What is expected
Word for word, the records below are to be set down again.

BEGIN Data to use

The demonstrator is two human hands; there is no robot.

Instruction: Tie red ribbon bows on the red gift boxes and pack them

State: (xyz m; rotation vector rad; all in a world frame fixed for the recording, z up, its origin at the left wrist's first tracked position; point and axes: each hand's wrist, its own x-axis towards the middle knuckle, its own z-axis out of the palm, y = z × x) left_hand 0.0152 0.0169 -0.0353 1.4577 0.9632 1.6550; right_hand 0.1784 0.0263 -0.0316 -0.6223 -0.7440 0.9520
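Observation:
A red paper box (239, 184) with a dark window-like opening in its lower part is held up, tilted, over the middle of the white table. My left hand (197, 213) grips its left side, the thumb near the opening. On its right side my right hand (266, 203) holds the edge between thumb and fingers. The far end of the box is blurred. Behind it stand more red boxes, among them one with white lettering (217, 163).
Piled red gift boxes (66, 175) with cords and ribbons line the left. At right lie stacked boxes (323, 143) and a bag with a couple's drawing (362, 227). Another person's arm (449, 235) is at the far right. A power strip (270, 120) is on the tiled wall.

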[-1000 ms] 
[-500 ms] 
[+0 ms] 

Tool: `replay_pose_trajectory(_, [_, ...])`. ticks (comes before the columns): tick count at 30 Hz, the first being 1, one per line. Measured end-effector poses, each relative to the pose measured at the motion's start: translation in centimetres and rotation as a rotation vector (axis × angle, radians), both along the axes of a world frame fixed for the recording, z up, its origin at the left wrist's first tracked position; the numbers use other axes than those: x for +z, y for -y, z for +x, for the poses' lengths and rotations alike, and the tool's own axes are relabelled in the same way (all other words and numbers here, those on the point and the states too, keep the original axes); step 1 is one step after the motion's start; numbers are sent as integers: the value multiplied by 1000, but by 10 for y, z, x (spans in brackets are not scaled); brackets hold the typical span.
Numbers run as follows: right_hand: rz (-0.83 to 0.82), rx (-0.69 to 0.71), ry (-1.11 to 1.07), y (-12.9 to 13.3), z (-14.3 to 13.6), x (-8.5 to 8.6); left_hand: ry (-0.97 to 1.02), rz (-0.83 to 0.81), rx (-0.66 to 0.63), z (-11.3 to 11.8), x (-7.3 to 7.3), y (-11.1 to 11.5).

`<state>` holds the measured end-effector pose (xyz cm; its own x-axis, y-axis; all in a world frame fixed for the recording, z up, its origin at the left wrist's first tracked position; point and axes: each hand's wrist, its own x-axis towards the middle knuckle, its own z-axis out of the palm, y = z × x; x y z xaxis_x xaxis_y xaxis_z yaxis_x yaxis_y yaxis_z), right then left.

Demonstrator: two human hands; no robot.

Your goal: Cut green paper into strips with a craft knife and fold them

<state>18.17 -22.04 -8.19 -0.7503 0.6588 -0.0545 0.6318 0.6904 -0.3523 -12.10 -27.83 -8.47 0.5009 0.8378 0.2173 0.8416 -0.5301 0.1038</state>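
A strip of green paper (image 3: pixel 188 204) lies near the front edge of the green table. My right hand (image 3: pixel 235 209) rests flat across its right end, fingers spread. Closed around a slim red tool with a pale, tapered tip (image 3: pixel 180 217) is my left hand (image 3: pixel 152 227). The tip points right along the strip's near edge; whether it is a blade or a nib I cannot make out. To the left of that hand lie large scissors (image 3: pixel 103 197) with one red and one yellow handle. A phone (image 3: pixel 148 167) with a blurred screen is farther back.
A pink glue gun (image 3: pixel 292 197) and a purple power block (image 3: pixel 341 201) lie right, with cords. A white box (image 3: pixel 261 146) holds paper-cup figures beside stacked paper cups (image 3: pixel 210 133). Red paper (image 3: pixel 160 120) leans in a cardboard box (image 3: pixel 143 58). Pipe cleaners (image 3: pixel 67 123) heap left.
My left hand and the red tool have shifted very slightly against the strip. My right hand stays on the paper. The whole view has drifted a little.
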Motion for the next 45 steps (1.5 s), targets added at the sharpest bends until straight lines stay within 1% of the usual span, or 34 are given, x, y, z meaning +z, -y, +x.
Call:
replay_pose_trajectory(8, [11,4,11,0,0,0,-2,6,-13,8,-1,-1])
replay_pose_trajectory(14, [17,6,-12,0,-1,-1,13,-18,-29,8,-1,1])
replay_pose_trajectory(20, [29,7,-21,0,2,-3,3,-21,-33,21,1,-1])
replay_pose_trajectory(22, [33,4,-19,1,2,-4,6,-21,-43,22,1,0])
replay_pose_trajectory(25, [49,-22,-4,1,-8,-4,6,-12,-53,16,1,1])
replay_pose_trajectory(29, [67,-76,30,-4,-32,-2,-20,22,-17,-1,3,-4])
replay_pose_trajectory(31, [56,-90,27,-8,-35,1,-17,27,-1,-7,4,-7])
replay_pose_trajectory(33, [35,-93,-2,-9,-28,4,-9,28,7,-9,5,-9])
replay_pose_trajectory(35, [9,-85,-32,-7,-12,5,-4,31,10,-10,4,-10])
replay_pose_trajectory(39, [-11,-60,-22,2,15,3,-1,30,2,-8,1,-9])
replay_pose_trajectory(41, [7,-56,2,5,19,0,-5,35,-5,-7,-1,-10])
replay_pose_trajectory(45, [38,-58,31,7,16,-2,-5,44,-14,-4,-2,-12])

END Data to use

Solved problem
The demonstrator is two human hands; there is no robot.

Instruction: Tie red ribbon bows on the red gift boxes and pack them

State: (xyz m; rotation vector rad; all in a world frame fixed for the recording, z up, its origin at the left wrist's first tracked position; point and axes: each hand's wrist, its own x-axis towards the middle knuckle, its own z-axis out of the palm, y = z × x) left_hand 0.0152 0.0169 -0.0353 1.4577 0.9632 1.6550; right_hand 0.1784 0.0263 -0.0316 -0.6223 -0.7440 0.9520
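Observation:
A red paper box (239, 184) with a dark window-like opening in its lower part is held up, tilted, over the middle of the white table. My left hand (197, 213) grips its left side, the thumb near the opening. On its right side my right hand (266, 203) holds the edge between thumb and fingers. The far end of the box is blurred. Behind it stand more red boxes, among them one with white lettering (217, 163).
Piled red gift boxes (66, 175) with cords and ribbons line the left. At right lie stacked boxes (323, 143) and a bag with a couple's drawing (362, 227). Another person's arm (449, 235) is at the far right. A power strip (270, 120) is on the tiled wall.
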
[-1000 ms] 
[-500 ms] 
[+0 ms] 

Tool: `replay_pose_trajectory(_, [_, ...])`. ticks (comes before the columns): tick count at 30 Hz, the first being 1, one per line. Measured end-effector poses, each relative to the pose measured at the motion's start: translation in centimetres and rotation as a rotation vector (axis × angle, radians), both along the axes of a world frame fixed for the recording, z up, its origin at the left wrist's first tracked position; the numbers use other axes than those: x for +z, y for -y, z for +x, for the poses' lengths and rotations alike, and the tool's own axes are relabelled in the same way (all other words and numbers here, those on the point and the states too, keep the original axes); step 1 is one step after the motion's start; numbers are sent as integers: the value multiplied by 1000, but by 10 for y, z, x (spans in brackets are not scaled); brackets hold the typical span.
Numbers run as follows: right_hand: rz (-0.83 to 0.82), rx (-0.69 to 0.71), ry (-1.11 to 1.07), y (-12.9 to 13.3), z (-14.3 to 13.6), x (-8.5 to 8.6); left_hand: ry (-0.97 to 1.02), rz (-0.83 to 0.81), rx (-0.66 to 0.63), z (-11.3 to 11.8), x (-7.3 to 7.3), y (-11.1 to 11.5).

`<state>` holds the measured end-effector pose (xyz cm; its own x-axis, y-axis; all in a world frame fixed for the recording, z up, its origin at the left wrist's first tracked position; point and axes: each hand's wrist, its own x-axis towards the middle knuckle, its own z-axis out of the palm, y = z × x; x y z xaxis_x xaxis_y xaxis_z yaxis_x yaxis_y yaxis_z), right then left.

Demonstrator: two human hands; no robot.

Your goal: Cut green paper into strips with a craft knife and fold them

<state>18.17 -22.04 -8.19 -0.7503 0.6588 -0.0545 0.6318 0.6904 -0.3523 -12.10 -27.83 -8.47 0.5009 0.8378 0.2173 0.8416 -0.5301 0.1038</state>
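A strip of green paper (image 3: pixel 188 204) lies near the front edge of the green table. My right hand (image 3: pixel 235 209) rests flat across its right end, fingers spread. Closed around a slim red tool with a pale, tapered tip (image 3: pixel 180 217) is my left hand (image 3: pixel 152 227). The tip points right along the strip's near edge; whether it is a blade or a nib I cannot make out. To the left of that hand lie large scissors (image 3: pixel 103 197) with one red and one yellow handle. A phone (image 3: pixel 148 167) with a blurred screen is farther back.
A pink glue gun (image 3: pixel 292 197) and a purple power block (image 3: pixel 341 201) lie right, with cords. A white box (image 3: pixel 261 146) holds paper-cup figures beside stacked paper cups (image 3: pixel 210 133). Red paper (image 3: pixel 160 120) leans in a cardboard box (image 3: pixel 143 58). Pipe cleaners (image 3: pixel 67 123) heap left.
My left hand and the red tool have shifted very slightly against the strip. My right hand stays on the paper. The whole view has drifted a little.
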Motion for the next 45 steps (1.5 s), targets added at the sharpest bends until straight lines stay within 1% of the usual span, or 34 are given, x, y, z meaning +z, -y, +x.
Call:
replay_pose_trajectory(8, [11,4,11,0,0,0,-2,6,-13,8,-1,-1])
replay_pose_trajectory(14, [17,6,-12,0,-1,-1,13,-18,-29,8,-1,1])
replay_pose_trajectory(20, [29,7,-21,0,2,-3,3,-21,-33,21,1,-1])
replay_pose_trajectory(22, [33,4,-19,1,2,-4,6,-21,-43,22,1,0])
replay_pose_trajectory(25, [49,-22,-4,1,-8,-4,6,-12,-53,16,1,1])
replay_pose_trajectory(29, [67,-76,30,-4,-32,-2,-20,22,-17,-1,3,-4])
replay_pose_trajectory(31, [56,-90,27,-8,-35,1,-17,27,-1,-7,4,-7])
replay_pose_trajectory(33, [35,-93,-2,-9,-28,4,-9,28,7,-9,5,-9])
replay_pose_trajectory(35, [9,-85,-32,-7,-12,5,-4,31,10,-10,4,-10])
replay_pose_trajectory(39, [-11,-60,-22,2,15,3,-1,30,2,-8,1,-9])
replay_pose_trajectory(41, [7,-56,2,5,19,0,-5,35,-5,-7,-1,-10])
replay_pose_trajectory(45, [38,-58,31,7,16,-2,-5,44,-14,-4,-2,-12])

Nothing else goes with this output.